Given information Block Start
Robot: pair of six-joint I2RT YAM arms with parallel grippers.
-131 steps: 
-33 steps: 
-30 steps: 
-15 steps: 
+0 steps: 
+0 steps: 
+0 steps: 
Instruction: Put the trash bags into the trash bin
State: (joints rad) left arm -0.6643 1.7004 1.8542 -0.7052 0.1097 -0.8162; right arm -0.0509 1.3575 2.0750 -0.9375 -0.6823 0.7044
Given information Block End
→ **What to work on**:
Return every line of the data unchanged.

→ **Exercise result**:
Robot: pair of six-joint I2RT YAM arms with parallel grippers.
-131 steps: 
-33 steps: 
-30 steps: 
-15 steps: 
+0 steps: 
+0 steps: 
+0 steps: 
Instruction: Put the trash bags into the trash bin
State: (joints rad) left arm -0.6643 1.7004 1.8542 -0.7052 0.1097 -0.8162; right arm -0.0509 1.3575 2.0750 -0.9375 -0.6823 0.7044

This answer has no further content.